Das Angebot passt zum Zeitgeist: Kurz, knapp, bequem, zur richtigen Zeit am richtigen Ort. Wie die literarische Qualität aussieht, war auf der Buchmesse leider nicht zu erfahren. Erste Antworten auf die technischen und organisatorischen Fragen, die sich dem Fachmann und der Fachfrau stellen, ließen sich aber schon durch eine Ankündigung der Verlagsgruppe Springer Science+Business Media und eine Präsentation des Börsenvereins des Deutschen Buchhandels e.V. erahnen. Springer kündigte in Frankfurt das Serviceangebot „MyCopy“ für eBook-Nutzer an. Dem neuen Geschäftsmodell für elektronische Buchinhalte zufolge, können alle registrierten Nutzer einer Bibliothek eine Softcoverausgabe der von ihnen genutzten eBooks zum persönlichen Gebrauch bestellen. Voraussetzung ist, dass die Bibliothek das entsprechende eBook-Paket zuvor bei Springer erworben hat. „My Copy“ wird seit November 2008 zunächst in ausgewählten Bibliotheken und Forschungseinrichtungen in den USA und Kanada getestet. Weitere Informationen sind für Ende 2008 / Anfang 2009 angekündigt.

libreka.de plant eBook-Auslieferung über den Buchhandel

Der Börsenverein des Deutschen Buchhandels hat seine zunächst etwas holprig als „VTO Volltext-Finder“ gestartete Plattform libreka! zu einer intelligenten „Branchenlösung für die deutschsprachige Welt“ weiterentwickelt (englisch: Libreka! – The Industry's E-Commerce Plattform). Libreka! ist zunächst einmal eine leistungsstarke Volltextsuchmaschine, die Buchtexte bis zum letzten Buchstaben nach Stichworten wie spinnen und Spindel durchsucht und dann beispielsweise „Märchen der Brüder Grimm“ und „Die dreizehnte Fee“ von Nikolaus Heidelbach (und weitere acht Kinderbücher, wenn man die Suche darauf einschränkt) als dazu passende Buchtitel mit Bezugsangaben auf den Bildschirm zaubert. Die Suchwort-Fundstellen werden in einem kurzen Kontext mit Seitenzahl angezeigt. Eingeschränktes Blättern ist in den meisten Titeln möglich. Will jemand das gefundene Buch haben, kann er es über eine Buchhandlung, bei einem kooperierenden Online-Buchhändler oder, wenn der Verlag Direktlieferung anbietet, auch beim Verlag bestellen. Im Bezug auf neue Organisationsmodelle für den Verkauf von eBooks spannend ist die für das erste Halbjahr 2009 angekündigte Vermittlung von eBooks über libreka!. Für diesen Service ist angedacht, dass Endkunden, die in einer Buchhandlung ein eBook kaufen (z. B. nach einer Beratung), sich das Buch vom Händler direkt auf ihr mitgebrachtes Lesegerät oder einen Memorystick laden lassen können. Die Abrechnung erledigt der Händler.

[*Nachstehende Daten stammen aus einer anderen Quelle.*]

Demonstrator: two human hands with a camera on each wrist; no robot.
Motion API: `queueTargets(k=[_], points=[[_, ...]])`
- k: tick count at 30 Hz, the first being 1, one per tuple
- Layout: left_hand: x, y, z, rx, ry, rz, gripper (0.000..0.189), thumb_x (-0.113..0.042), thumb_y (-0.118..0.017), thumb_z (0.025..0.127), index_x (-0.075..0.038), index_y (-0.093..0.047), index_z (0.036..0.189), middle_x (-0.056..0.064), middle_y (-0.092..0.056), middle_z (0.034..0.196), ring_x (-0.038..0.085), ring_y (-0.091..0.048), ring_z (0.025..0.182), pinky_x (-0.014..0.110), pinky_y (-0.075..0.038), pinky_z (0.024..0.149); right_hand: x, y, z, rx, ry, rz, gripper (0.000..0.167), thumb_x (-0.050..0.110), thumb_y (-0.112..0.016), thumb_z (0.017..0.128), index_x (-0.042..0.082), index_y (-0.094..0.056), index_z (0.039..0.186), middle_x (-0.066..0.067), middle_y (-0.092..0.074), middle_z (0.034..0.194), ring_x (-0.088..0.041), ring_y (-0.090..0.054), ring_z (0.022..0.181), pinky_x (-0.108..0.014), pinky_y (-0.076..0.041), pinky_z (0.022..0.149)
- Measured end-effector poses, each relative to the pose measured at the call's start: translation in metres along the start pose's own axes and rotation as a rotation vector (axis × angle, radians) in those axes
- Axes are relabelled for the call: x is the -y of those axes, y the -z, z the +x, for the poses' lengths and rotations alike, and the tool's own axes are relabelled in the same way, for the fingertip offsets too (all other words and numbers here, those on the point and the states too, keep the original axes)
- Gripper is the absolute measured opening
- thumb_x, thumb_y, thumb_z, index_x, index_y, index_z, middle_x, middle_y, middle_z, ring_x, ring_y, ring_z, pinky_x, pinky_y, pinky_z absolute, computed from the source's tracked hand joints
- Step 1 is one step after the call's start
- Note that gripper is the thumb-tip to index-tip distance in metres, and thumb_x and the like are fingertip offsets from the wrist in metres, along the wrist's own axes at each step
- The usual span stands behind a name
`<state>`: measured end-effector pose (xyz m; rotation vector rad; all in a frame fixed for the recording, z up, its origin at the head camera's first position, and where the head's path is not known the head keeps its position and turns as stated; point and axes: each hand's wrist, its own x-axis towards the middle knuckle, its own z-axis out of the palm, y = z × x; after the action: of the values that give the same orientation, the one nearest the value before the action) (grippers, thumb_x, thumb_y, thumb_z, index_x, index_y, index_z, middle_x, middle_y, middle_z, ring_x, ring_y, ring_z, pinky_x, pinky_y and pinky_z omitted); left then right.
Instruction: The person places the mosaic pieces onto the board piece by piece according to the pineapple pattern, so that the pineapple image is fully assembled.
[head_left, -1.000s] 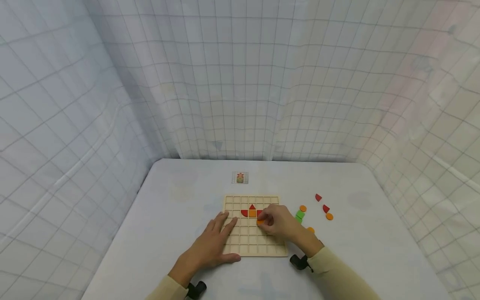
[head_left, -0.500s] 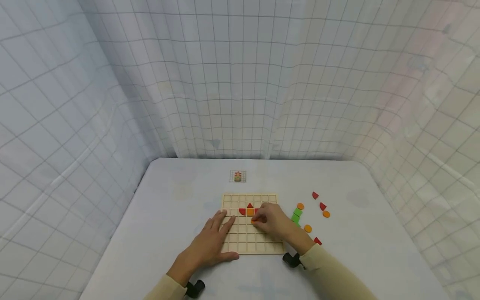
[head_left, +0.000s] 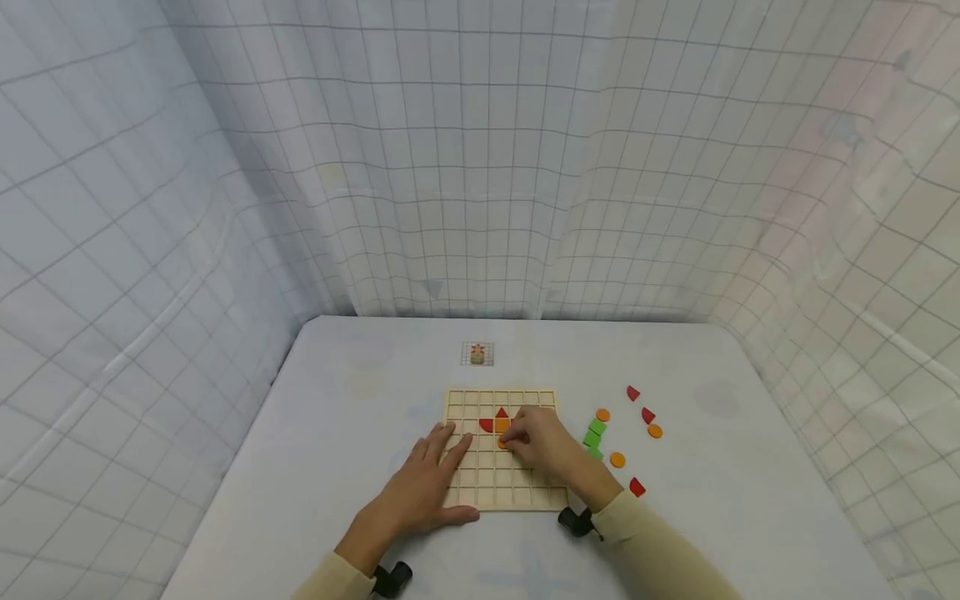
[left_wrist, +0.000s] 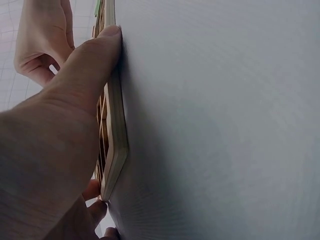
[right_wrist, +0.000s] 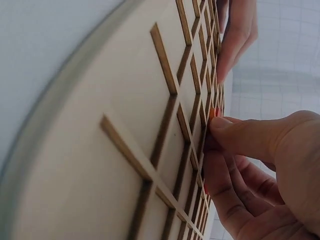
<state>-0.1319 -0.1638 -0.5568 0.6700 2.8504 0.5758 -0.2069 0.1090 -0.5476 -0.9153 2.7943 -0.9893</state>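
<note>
A pale wooden grid board [head_left: 487,499] lies on the table. My right hand [head_left: 546,442] pinches an orange disc [head_left: 502,445] between thumb and fingers, low over the cell just below an orange square [head_left: 502,425]. Above that square sits a red triangle [head_left: 502,412], with a red quarter-circle [head_left: 486,425] to its left. The right hand covers the cells on the other side. My left hand [head_left: 422,485] rests spread on the board's left side. In the left wrist view, the left thumb [left_wrist: 95,57] lies along the board's front edge.
Right of the board lie green pieces [head_left: 594,438] in a row, orange discs [head_left: 617,459] and red quarter-circles [head_left: 637,487]. A small picture card [head_left: 477,354] lies behind the board. White gridded curtains [head_left: 450,167] surround the table's back and sides.
My right hand has moved the orange disc leftward, from right of the orange square's column to directly below the square. The left hand has stayed on the board.
</note>
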Motion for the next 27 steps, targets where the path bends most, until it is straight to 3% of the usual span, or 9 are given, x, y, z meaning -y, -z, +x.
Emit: queueTargets(k=[7, 20, 27], points=[[0.000, -0.001, -0.003, -0.007, 0.001, -0.004, 0.119, -0.071, -0.090, 0.094, -0.010, -0.038, 0.183, 0.027, -0.026, 0.191, 0.053, -0.025, 0.180, 0.070, -0.037, 0.139, 0.003, -0.006, 0.003, -0.044, 0.035, -0.006, 0.008, 0.001, -0.089, 0.101, 0.007, -0.094, 0.098, -0.003, -0.079, 0.100, -0.012, -0.072, 0.090, -0.021, -0.061, 0.078], [0.001, 0.000, -0.002, -0.004, 0.010, -0.001, 0.119, -0.071, -0.090, 0.094, -0.011, -0.038, 0.183, 0.025, -0.026, 0.192, 0.051, -0.025, 0.180, 0.070, -0.039, 0.139, 0.005, -0.001, 0.002, -0.024, 0.032, 0.020, 0.007, 0.003, -0.089, 0.102, 0.009, -0.094, 0.101, -0.002, -0.081, 0.104, -0.011, -0.074, 0.093, -0.022, -0.063, 0.081], [0.001, -0.001, -0.002, -0.007, 0.010, -0.001, 0.119, -0.071, -0.091, 0.093, -0.012, -0.039, 0.183, 0.025, -0.027, 0.192, 0.052, -0.026, 0.179, 0.070, -0.040, 0.138, -0.006, 0.008, -0.003, -0.090, 0.057, 0.012, 0.007, -0.001, -0.091, 0.098, 0.006, -0.093, 0.099, -0.004, -0.081, 0.100, -0.013, -0.076, 0.089, -0.023, -0.065, 0.080]])
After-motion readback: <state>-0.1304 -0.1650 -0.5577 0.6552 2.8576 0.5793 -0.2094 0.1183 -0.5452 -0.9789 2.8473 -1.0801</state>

Datenhoheit und Rechte bleiben beim Verlag

libreka! wird vom MVB Marketing- und Verlagsservice des Buchhandels betrieben, der seit 1971 mit dem VLB (Verzeichnis lieferbarer Bücher) die umfassendste Bücherdatenbank für Buchhandel und Bibliotheken bereitstellt. Für libreka! liefern die Verlage ihre digitalen Buchinhalte und definieren, welchen Text sie für wen sichtbar und abrufbar machen wollen. Die Datenhoheit und die Rechte bleiben dabei beim Verlag.

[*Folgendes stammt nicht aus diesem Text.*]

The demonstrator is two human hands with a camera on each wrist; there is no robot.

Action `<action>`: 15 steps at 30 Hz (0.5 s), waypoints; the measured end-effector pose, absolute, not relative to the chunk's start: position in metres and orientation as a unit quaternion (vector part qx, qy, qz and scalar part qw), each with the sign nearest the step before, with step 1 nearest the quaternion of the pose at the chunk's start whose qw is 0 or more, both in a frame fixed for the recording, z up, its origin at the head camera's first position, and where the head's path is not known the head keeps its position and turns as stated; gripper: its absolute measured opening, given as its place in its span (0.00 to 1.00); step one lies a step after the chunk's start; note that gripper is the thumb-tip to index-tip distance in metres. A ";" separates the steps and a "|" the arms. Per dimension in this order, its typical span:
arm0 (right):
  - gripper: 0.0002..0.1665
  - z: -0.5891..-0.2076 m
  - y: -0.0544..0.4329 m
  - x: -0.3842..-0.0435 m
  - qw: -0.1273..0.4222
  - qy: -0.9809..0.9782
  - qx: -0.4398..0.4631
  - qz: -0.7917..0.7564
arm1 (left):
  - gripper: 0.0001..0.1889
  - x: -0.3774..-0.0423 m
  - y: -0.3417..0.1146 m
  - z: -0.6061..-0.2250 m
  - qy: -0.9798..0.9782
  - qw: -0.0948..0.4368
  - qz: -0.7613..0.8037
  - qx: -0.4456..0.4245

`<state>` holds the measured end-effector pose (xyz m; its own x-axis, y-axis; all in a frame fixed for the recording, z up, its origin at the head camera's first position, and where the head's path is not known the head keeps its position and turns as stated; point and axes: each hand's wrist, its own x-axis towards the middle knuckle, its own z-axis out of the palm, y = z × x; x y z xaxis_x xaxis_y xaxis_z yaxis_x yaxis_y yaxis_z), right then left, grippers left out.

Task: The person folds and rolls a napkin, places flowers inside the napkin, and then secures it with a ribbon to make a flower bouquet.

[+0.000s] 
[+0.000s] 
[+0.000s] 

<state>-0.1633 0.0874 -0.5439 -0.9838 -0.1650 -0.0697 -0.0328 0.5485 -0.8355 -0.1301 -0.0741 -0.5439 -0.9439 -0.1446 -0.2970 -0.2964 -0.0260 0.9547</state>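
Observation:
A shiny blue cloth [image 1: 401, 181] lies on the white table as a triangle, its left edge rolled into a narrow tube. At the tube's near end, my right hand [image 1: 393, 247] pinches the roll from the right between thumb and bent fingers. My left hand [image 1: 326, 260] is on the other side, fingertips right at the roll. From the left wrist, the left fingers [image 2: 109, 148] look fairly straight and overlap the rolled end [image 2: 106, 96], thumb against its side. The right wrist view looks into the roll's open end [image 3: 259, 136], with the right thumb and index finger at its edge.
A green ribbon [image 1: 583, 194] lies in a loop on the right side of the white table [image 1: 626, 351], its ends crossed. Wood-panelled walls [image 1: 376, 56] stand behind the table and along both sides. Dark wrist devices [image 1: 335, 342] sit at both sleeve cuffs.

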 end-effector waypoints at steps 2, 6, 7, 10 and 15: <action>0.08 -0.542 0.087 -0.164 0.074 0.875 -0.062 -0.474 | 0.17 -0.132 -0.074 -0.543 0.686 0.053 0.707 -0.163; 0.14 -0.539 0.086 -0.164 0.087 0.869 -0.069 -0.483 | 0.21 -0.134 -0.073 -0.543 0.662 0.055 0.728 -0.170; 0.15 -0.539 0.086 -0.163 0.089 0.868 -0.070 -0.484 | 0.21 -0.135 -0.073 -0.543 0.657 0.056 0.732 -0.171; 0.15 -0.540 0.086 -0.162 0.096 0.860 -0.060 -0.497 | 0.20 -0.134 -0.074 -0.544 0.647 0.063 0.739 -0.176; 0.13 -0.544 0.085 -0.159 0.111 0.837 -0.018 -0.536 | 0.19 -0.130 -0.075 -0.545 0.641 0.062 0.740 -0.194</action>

Libreka! zeigt auch Titel an, die sich auf einer durch Zugangskontrollen für Nicht-Abonnenten gesperrten Seite befinden. Die Nutzung der Plattform ist laut Auskunft des Standpersonals auf der Buchmesse kostenlos bzw. mit den Gebühren für das VLB abgegolten. Gegen eine geringe Gebühr (die Rede war von 10,00 € monatlich) können Buchhändler libreka! softwaretechnisch in ihren eigenen Online-Shop einbinden. Zum Zeitpunkt der Buchmesse waren 73.000 gedruckte Bücher im Volltext durchsuchbar. 850 Verlage stellen derzeit ihre Bücher über Nutzungsverträge bereit. Eine kurze Testrecherche mit dem Stichwort „eBooks“ brachte auf den Bildschirm, dass aber bereits jetzt eBooks von Springer und anderen Anbietern in libreka! eingebunden sind. 428 eingetragene Titel meldete die Volltextsuchmaschine auf der Buchmesse zu diesem Stichwort – noch nicht viel, aber immerhin der Beginn eines Wettbewerbes um den Zugang zum regionalen Markt.

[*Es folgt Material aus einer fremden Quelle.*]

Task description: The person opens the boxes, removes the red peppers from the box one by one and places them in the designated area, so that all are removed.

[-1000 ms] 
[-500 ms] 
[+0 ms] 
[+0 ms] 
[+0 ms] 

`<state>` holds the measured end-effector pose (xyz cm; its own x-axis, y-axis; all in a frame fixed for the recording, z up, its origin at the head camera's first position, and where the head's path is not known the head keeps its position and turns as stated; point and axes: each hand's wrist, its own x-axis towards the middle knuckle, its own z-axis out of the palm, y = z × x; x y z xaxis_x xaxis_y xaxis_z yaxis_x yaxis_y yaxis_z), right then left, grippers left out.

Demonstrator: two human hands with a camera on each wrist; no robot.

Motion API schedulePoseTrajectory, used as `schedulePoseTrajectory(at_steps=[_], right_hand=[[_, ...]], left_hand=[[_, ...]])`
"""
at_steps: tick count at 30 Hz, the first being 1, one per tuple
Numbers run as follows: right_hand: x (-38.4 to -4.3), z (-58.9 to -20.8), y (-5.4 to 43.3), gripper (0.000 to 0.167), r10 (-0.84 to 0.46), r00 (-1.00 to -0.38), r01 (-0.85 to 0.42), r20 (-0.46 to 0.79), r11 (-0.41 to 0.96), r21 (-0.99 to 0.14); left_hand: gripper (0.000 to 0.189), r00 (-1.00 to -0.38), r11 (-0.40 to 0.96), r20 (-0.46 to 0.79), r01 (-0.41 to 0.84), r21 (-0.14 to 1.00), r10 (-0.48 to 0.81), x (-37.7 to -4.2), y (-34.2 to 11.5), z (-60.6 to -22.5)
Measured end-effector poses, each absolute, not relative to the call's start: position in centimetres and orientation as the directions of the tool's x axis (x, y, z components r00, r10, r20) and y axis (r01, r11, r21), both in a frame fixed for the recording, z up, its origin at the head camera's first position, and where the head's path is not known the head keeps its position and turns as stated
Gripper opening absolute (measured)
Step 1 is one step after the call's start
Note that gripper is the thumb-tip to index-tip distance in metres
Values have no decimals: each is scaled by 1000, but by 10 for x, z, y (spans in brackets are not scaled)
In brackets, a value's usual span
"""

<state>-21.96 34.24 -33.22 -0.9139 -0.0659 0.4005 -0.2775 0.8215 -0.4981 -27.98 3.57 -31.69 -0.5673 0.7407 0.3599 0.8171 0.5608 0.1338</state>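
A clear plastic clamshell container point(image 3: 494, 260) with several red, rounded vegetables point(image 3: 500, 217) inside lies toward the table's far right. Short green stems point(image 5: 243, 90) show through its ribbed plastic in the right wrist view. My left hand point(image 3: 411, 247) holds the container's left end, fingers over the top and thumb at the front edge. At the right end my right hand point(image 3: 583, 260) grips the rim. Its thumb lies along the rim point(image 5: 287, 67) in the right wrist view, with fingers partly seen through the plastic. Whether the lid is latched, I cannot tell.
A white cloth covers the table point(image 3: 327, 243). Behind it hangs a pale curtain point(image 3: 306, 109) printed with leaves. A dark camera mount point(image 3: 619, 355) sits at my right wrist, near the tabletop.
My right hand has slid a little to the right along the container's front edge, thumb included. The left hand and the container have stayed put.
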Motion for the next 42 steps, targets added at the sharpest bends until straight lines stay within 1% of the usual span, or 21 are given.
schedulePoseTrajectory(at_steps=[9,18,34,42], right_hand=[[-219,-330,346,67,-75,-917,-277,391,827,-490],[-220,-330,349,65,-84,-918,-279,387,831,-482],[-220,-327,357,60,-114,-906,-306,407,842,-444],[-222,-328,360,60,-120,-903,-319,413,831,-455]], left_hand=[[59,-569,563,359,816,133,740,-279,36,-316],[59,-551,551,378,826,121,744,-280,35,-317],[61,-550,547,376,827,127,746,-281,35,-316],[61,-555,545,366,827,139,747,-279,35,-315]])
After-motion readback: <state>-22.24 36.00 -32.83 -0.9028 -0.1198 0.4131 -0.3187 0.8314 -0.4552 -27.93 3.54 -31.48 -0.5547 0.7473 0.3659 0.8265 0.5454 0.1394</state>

Google hat eine Million Bücher digitalisiert

73.000 lieferbare Bücher machen sich gegenüber der Million, die Google nach eigenen Angaben bis zur Buchmesse 2008 für sein Book Search Programm digitalisiert hat, und 850 Verlage gegenüber 20.000 mit Google bei der Buchsuche kooperierenden Partnern, ziemlich mickrig aus. Doch libreka! will speziell die deutschsprachige Welt bedienen und hinter der eCommerce-Plattform steht eine funktionierende, bewährte Buchvertriebsstruktur, die für den Endkunden alle notwendigen und möglichen Wege erschließt, ein Buch zu kaufen. Ein durchaus interessantes Modell für die künftige Bedienung der Kunden in Buchhandlungen und Bibliotheken. Übrigens ist die Attraktion, die der Name Google noch vor einem Jahr auf der Buchmesse auslöste, der Normalität gewichen. Auf dem Ausstellungsstand in Halle 8, in der die Internationalen Verlage untergebracht sind, ging es zu wie auf jedem anderen Stand auch: Es wurden Beratungen durchgeführt, Kundenkontakte gepflegt und Geschäftsverbindungen angebahnt.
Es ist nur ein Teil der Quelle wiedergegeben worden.